= Nei Kato =

Nei Kato (加藤 寧, Katō Nei) is a computer engineer at Tohoku University in Sendai, Japan. He was named a Fellow of the Institute of Electrical and Electronics Engineers (IEEE) in 2013 for his contributions to satellite systems and network intrusion detection. Since that year, he is also a fellow of the Vehicular Technology Society. He is also an academician of the Engineering Academy of Japan.

==Education and career==
Kato obtained M.D. and Ph.D. degrees in information engineering from Tohoku University in 1988 and 1991 respectively. From 1991 to 1996 he served as research associate at the Computer Center of the Tohoku University and then became associate professor at the Graduate School of Information Sciences.
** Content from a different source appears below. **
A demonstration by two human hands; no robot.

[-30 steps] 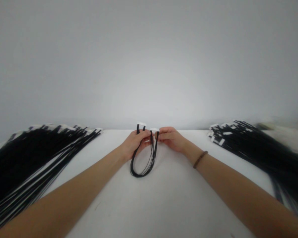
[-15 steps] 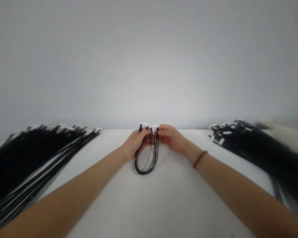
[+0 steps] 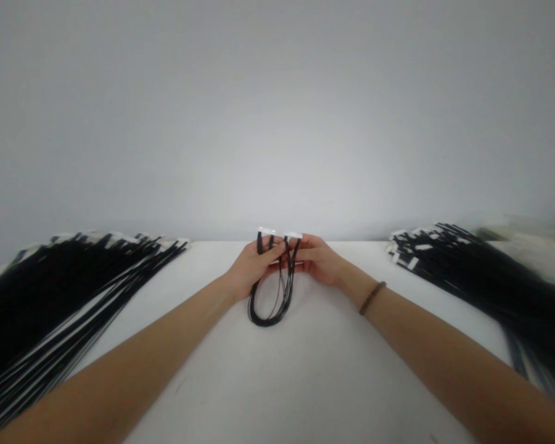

From 2003 to 2013, Kato was a professor at Tohoku University and after it became special assistant to the university's president. In 2015, Kato became a director of the Research Organization of Electrical Communication and in 2018 became deputy dean of the Graduate School of Information Sciences. From 2010 to 2012, he served as the chair of Satellite and Space Communications Technical Committee and from 2014 to 2015 held the same position with the Ad Hoc & Sensor Networks Technical Committee of the IEEE Communications Society. He also served as the editor-in-chief of IEEE Network Magazine from 2015 to 2017 and was a Member-at-Large on the board of governors of the IEEE Communications Society from 2014 to 2016. Following it, he spent one year as a vice chair on the Fellow Committee of the IEEE Computer Society and until 2017 was a member of IEEE Communications Society Award Committee. Since 2017, Kato serves as chair of the IEEE Communications Society Sendai Chapter and editor-in-chief of IEEE Transactions on Vehicular Technology. Between 2018 and 2021, Kato will serve as vice-president of the IEEE Communications Society.

On November 16, 2019, Kato visited Chongqing University of Posts and Telecommunications, where he read academic report entitled "Deep Learning in Network Traffic Control--How Far We Have Come and Future Challenges".